### WHAT IS BEING ASKED
Repeat exactly the lines from the start of the entries below through the line containing "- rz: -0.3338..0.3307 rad". Omit the rest.

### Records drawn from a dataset

════════════════════

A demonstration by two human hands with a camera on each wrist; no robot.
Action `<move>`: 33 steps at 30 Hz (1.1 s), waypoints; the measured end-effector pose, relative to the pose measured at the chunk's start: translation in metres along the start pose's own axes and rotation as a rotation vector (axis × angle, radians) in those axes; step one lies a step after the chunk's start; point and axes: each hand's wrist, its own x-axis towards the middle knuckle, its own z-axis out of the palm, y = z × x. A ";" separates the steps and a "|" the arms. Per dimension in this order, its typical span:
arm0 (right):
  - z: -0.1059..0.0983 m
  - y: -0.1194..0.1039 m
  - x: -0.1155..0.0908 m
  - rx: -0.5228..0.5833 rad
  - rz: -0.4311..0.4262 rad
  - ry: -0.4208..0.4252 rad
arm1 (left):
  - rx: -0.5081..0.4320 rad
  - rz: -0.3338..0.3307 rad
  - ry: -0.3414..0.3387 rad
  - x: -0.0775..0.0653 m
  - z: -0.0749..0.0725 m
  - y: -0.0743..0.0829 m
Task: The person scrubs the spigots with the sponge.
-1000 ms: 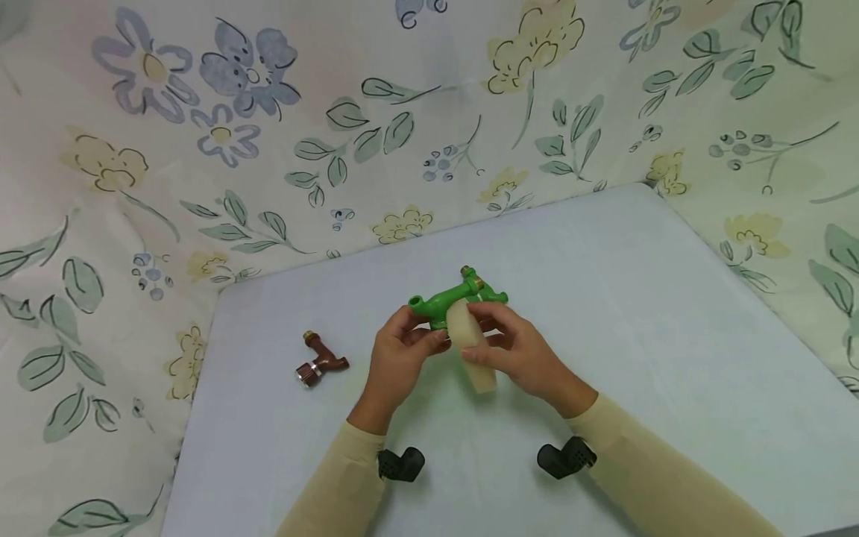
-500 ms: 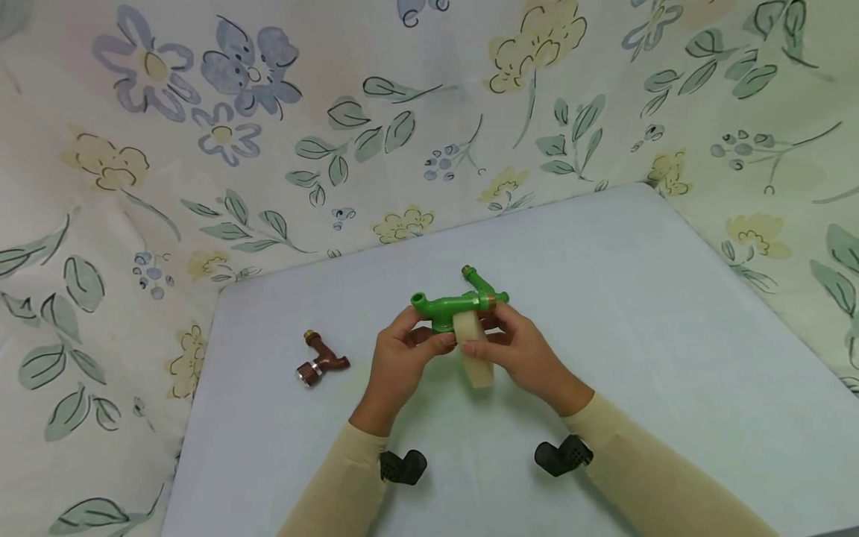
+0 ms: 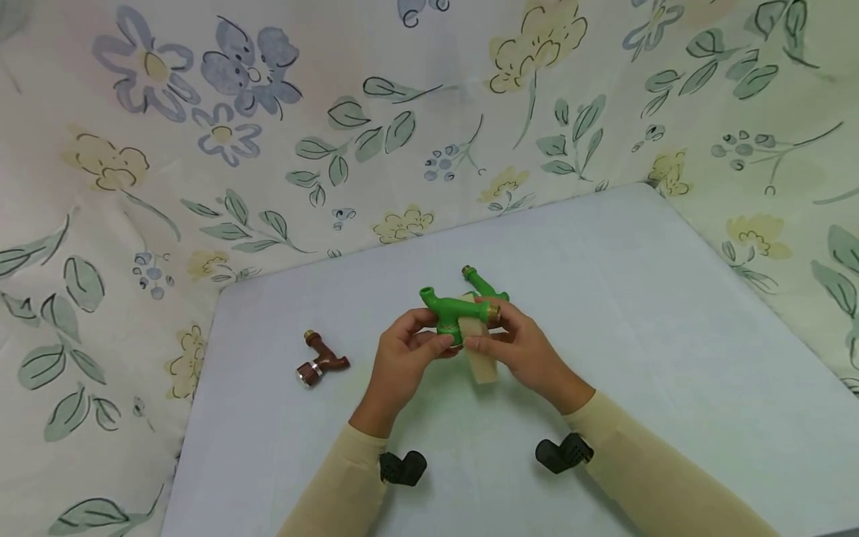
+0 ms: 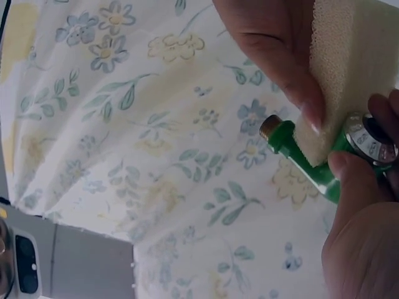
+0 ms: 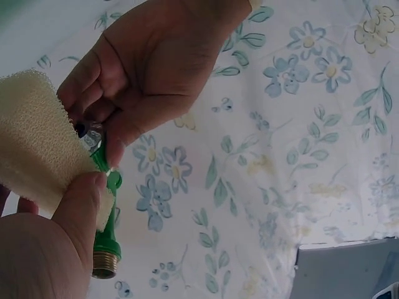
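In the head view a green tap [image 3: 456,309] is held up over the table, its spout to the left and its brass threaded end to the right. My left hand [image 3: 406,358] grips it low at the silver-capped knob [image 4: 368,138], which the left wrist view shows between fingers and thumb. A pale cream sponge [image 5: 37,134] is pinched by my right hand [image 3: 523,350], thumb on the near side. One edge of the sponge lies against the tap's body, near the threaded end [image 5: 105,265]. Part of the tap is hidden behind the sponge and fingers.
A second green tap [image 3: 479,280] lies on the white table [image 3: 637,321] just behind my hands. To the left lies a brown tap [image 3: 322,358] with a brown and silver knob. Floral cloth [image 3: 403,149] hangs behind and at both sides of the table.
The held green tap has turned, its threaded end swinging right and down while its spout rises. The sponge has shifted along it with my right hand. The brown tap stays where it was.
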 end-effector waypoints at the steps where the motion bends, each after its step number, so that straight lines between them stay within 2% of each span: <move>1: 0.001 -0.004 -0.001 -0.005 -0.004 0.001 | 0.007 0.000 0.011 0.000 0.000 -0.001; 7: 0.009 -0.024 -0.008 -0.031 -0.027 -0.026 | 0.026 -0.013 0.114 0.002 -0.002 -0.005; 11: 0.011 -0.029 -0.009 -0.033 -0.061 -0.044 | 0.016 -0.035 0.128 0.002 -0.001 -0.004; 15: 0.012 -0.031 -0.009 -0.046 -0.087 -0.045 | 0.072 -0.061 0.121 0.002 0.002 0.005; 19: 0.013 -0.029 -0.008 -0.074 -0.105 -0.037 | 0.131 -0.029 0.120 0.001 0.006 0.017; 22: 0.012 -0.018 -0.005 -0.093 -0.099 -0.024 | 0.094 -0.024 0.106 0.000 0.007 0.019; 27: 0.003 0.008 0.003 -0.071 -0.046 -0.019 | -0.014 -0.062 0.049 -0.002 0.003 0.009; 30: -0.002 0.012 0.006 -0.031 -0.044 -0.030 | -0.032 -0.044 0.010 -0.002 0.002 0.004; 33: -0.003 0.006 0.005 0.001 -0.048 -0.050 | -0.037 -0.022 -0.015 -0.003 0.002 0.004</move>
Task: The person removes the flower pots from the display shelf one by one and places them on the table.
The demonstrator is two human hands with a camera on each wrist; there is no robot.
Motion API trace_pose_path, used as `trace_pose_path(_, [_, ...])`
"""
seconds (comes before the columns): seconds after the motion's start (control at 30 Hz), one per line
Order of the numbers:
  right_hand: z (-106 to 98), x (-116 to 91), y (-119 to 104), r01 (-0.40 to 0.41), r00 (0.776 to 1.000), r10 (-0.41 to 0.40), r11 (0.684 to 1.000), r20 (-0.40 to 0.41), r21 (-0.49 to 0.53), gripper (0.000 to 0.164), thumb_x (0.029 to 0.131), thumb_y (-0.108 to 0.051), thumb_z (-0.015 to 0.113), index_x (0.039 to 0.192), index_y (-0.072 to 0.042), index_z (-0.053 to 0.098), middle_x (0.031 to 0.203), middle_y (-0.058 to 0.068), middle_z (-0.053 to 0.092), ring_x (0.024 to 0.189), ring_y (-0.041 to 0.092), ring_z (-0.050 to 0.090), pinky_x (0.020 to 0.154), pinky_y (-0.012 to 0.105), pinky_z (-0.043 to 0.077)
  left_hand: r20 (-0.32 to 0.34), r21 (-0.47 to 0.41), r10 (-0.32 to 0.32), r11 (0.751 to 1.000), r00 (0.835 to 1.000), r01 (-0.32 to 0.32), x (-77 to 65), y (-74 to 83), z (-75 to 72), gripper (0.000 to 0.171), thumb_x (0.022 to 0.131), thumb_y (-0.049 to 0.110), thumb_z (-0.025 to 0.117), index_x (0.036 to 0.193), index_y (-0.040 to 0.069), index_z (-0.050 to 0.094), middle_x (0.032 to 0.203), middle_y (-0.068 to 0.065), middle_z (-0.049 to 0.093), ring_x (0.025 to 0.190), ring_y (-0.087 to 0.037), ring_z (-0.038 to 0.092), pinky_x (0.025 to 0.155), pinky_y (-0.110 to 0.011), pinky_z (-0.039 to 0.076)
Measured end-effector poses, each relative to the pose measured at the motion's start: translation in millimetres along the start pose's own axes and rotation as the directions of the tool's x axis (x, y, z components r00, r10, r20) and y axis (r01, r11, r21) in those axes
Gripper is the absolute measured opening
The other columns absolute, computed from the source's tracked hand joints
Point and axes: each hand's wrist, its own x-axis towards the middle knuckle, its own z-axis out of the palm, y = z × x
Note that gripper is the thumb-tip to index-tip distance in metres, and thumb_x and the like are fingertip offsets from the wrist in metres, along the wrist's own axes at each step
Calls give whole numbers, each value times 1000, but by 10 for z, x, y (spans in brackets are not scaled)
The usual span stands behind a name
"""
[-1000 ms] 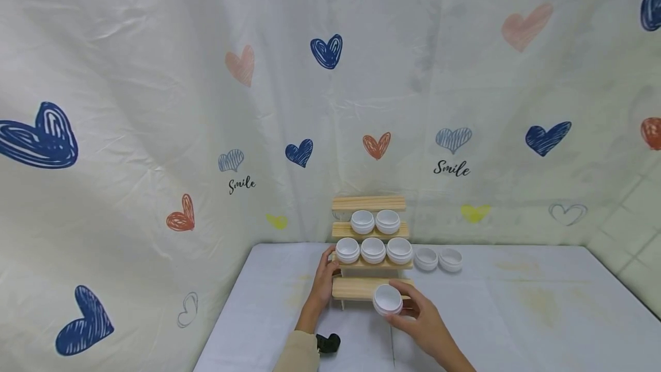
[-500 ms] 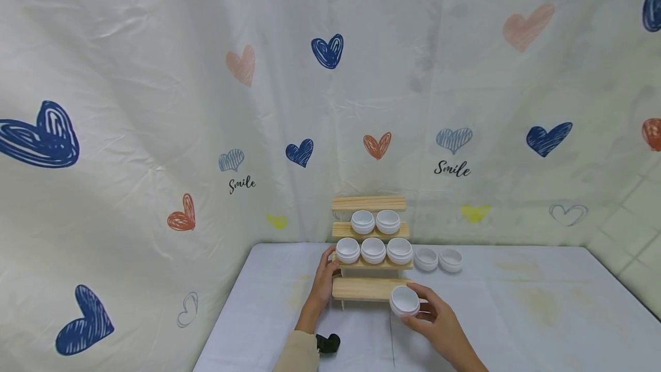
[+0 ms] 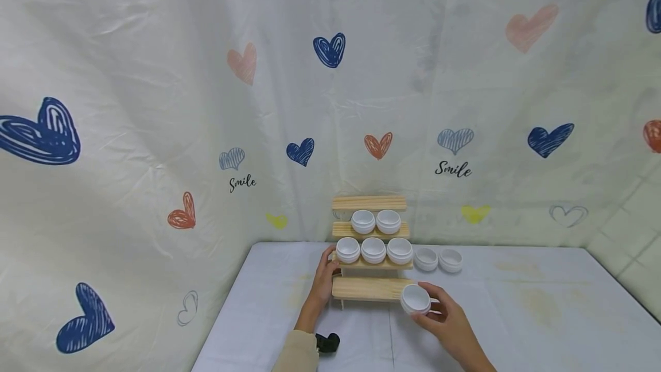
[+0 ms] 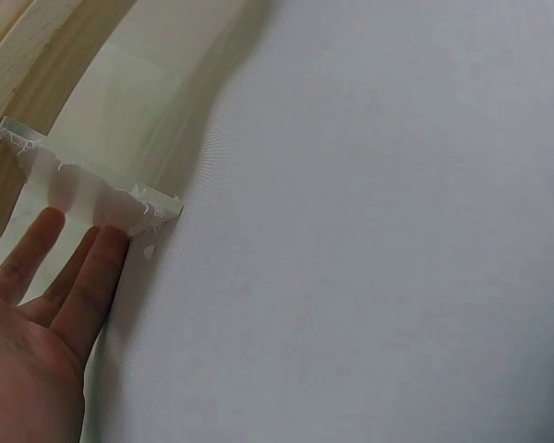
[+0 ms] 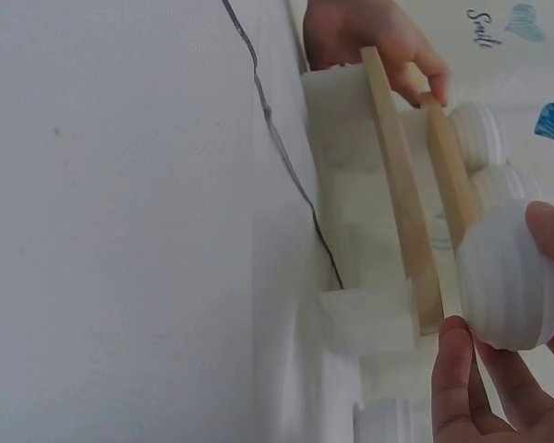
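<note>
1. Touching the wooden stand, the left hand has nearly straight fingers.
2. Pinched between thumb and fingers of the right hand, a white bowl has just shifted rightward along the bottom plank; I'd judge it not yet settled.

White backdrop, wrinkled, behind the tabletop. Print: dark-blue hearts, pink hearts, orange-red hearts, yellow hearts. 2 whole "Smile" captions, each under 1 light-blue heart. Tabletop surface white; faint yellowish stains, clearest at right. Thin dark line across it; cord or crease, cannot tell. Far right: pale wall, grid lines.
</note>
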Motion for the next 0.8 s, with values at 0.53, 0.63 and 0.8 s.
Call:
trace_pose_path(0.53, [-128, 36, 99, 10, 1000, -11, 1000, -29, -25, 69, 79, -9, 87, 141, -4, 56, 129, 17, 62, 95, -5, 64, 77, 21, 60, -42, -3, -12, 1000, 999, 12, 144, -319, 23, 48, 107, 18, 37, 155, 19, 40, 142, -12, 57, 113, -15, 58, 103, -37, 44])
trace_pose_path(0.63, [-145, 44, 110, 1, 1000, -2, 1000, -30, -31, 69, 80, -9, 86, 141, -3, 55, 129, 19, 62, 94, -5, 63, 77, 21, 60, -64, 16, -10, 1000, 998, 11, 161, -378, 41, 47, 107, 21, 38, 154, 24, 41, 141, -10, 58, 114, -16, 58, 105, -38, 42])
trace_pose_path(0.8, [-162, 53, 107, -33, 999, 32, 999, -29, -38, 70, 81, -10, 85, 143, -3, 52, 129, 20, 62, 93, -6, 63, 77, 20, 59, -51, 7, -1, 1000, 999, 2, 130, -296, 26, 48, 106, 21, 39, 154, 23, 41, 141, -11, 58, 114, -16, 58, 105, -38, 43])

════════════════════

### FINISHED EXERCISE
A demonstration by two human hands with a camera on each wrist; no robot.
Action `<move>`: 33 steps at 30 Hz (1.1 s), waypoints; the measured end-effector pose, relative to the pose measured at the chunk's start: translation in metres along the start pose's own axes and rotation as a rotation vector (axis × angle, radians) in those axes; step one lies a step after the chunk's start; point and axes: each hand's wrist, its own x-axis towards the middle knuckle, its own z-axis out of the palm, y = z × x. A ";" separates the steps and a "|" the arms. Per dimension in this order, its typical span:
arm0 (right):
  - z: -0.1059..0.0983 m
  - y: -0.1194..0.1039 m
  - x: -0.1155..0.0908 m
  - rx: -0.5228..0.5833 rad
  - rz: -0.4311..0.4262 rad
  - ry: -0.4208..0.4252 rad
arm1 (left):
  - rx: -0.5081..0.4320 rad
  - rz: -0.3338..0.3307 rad

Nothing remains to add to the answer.